WORK INSTRUCTION:
Your response should reproduce every line of the entries that contains the word "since".

MATERIAL TO PROCESS:
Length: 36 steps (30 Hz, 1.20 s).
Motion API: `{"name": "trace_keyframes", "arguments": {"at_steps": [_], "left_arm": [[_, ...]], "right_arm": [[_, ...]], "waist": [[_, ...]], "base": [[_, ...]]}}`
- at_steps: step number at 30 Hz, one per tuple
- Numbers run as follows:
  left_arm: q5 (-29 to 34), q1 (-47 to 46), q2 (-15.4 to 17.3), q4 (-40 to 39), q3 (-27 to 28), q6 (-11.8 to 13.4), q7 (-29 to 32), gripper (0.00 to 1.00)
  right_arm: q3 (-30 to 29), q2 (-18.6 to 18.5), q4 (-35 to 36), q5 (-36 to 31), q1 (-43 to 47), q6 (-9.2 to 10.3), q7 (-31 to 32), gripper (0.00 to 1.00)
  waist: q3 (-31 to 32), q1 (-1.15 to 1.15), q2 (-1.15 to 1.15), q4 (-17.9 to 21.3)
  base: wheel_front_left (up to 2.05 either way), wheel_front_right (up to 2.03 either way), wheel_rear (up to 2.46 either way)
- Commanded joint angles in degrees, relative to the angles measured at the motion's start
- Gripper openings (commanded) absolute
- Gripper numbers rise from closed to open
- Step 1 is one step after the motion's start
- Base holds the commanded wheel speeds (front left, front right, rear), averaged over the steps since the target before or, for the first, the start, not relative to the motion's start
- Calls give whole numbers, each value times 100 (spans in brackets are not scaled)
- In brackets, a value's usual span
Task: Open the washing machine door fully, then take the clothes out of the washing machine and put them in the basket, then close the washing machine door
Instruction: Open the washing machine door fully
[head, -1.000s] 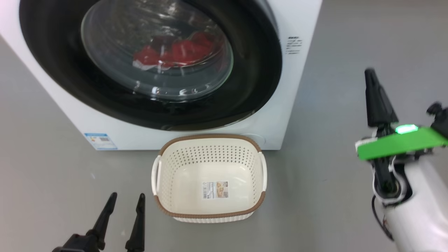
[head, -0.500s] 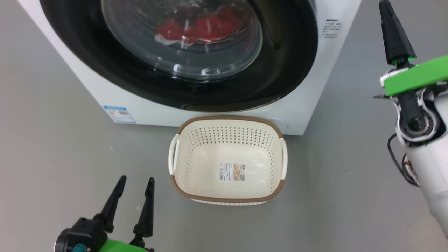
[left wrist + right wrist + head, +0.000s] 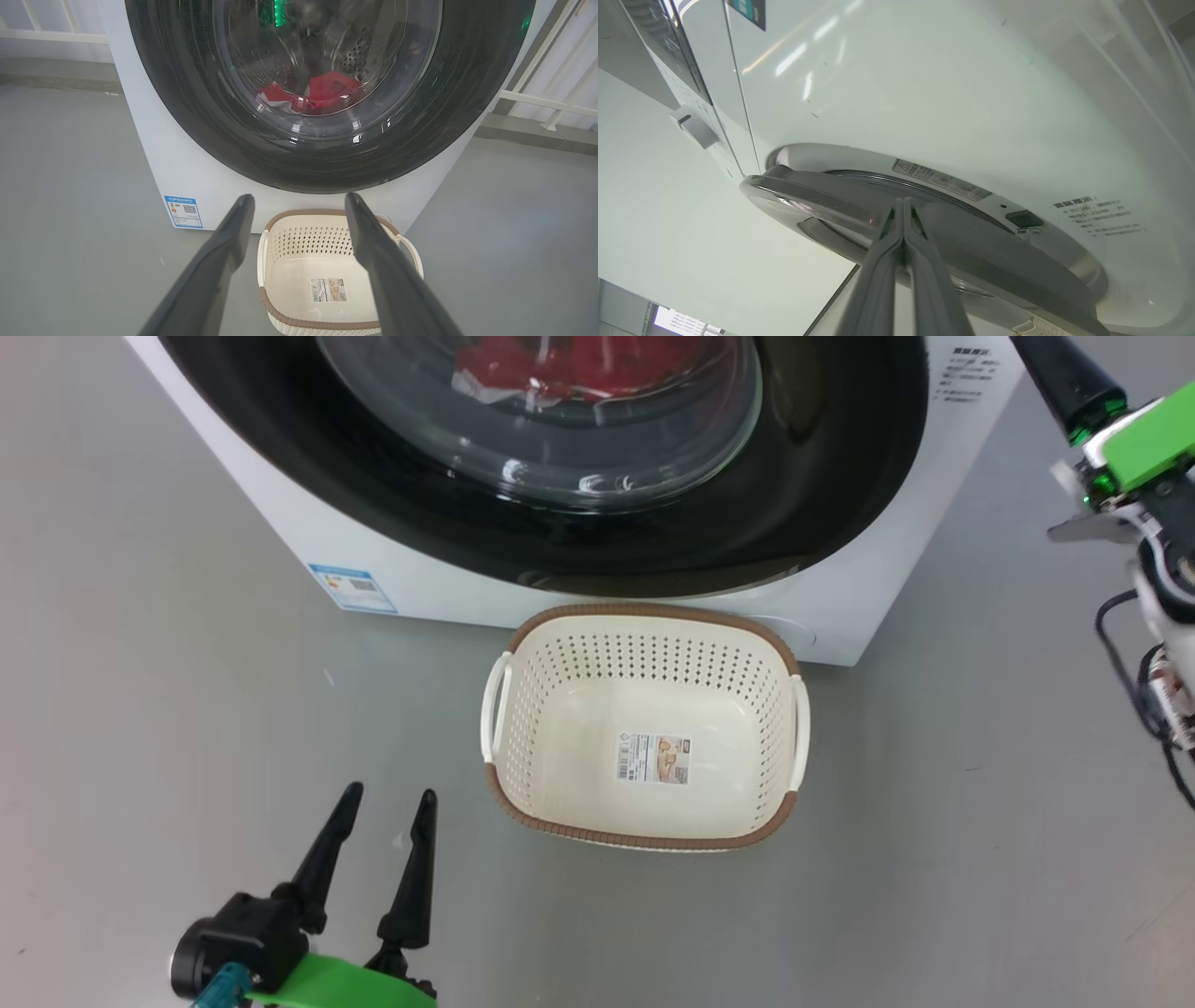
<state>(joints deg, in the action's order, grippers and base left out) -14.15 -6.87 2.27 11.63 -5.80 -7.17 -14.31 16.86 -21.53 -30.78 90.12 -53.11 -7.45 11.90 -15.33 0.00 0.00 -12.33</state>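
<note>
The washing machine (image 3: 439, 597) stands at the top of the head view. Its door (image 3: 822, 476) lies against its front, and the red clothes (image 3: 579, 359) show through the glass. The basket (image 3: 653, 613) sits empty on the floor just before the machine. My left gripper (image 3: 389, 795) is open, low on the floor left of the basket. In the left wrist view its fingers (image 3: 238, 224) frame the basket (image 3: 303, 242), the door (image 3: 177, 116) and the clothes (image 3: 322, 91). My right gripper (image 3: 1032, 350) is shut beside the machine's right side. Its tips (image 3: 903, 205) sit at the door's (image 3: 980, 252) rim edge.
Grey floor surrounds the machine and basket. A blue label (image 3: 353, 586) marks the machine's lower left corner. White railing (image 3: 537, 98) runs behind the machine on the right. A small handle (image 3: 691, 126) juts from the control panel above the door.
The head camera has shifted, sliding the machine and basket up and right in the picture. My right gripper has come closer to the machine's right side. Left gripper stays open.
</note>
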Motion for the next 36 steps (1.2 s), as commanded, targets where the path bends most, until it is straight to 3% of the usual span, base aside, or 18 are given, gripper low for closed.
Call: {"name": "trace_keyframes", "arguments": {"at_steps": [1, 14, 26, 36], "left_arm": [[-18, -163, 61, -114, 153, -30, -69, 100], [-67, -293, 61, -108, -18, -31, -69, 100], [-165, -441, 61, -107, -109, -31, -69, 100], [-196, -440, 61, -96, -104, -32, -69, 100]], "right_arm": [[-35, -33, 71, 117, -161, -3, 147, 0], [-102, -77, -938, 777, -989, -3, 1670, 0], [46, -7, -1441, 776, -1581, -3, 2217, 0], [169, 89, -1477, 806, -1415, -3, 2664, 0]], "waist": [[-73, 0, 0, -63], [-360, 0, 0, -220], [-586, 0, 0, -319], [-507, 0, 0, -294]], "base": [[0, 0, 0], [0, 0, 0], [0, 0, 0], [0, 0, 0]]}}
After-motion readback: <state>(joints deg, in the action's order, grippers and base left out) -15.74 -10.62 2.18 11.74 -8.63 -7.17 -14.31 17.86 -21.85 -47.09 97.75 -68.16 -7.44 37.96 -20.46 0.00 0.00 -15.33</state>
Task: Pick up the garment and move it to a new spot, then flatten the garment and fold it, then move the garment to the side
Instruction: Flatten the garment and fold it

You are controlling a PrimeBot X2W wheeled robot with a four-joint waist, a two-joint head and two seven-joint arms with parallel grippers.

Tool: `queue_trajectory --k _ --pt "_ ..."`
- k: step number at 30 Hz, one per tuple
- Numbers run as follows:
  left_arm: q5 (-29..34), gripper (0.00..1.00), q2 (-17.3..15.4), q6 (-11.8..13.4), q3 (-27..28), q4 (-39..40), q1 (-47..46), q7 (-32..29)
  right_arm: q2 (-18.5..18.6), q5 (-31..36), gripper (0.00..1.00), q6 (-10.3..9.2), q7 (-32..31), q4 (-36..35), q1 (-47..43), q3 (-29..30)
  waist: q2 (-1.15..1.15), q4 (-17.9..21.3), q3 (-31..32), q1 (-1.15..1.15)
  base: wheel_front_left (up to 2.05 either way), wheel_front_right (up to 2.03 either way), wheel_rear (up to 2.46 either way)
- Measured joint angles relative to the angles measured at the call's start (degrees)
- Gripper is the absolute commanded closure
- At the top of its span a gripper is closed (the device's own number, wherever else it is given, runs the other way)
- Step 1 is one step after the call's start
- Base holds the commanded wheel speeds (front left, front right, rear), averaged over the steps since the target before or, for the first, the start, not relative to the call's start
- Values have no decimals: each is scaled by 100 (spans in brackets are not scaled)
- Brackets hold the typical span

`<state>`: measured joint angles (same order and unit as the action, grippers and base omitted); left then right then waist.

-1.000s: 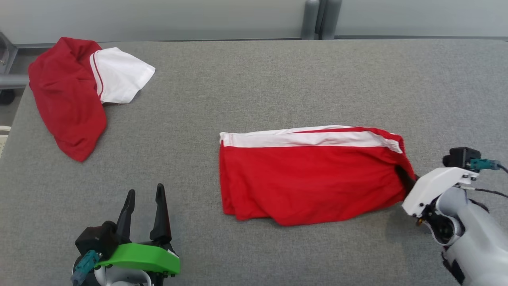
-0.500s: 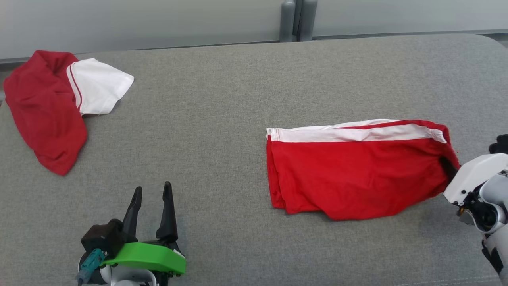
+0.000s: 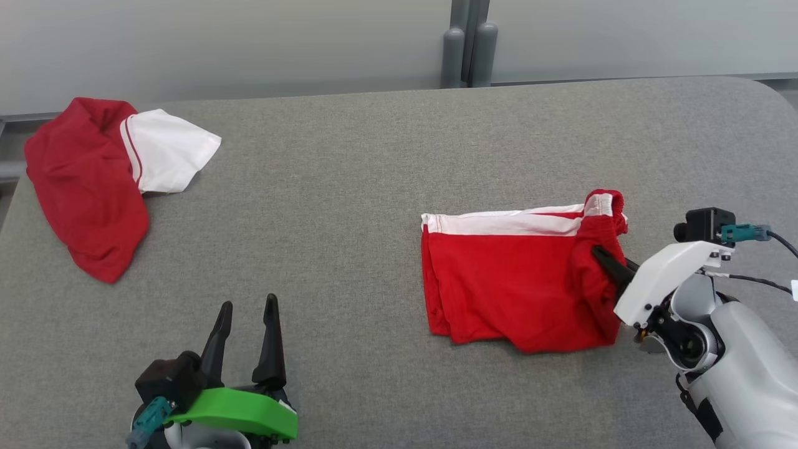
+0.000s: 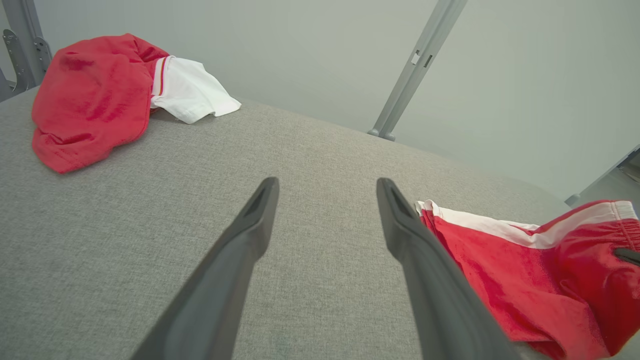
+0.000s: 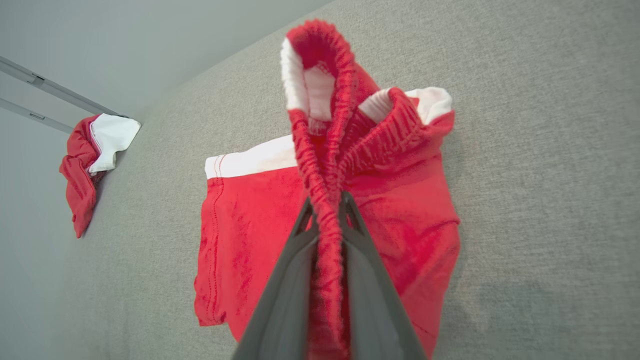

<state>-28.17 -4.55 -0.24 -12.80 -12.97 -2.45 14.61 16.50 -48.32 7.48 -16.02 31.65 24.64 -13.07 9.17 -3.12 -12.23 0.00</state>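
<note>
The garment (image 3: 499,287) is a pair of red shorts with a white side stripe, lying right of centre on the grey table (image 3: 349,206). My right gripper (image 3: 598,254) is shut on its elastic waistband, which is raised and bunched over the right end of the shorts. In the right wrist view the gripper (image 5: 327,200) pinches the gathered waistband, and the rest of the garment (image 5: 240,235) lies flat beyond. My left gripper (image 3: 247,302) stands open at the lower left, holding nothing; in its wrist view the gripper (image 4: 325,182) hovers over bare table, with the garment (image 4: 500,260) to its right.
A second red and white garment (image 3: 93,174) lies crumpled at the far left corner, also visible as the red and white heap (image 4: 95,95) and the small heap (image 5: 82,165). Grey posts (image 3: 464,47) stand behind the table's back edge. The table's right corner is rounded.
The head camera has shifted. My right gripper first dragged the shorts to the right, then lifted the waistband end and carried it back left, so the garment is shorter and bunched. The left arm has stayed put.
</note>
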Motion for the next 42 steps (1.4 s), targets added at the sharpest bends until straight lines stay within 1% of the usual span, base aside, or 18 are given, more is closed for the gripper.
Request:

RESPONSE FOR THIS EXERCISE:
- Base holds the commanded wheel speeds (front left, front right, rear), averaged over the steps since the target before or, for the first, the start, not relative to the motion's start
- Base holds the commanded wheel speeds (front left, front right, rear), averaged over the steps since the target before or, for the first, the start, not relative to the call's start

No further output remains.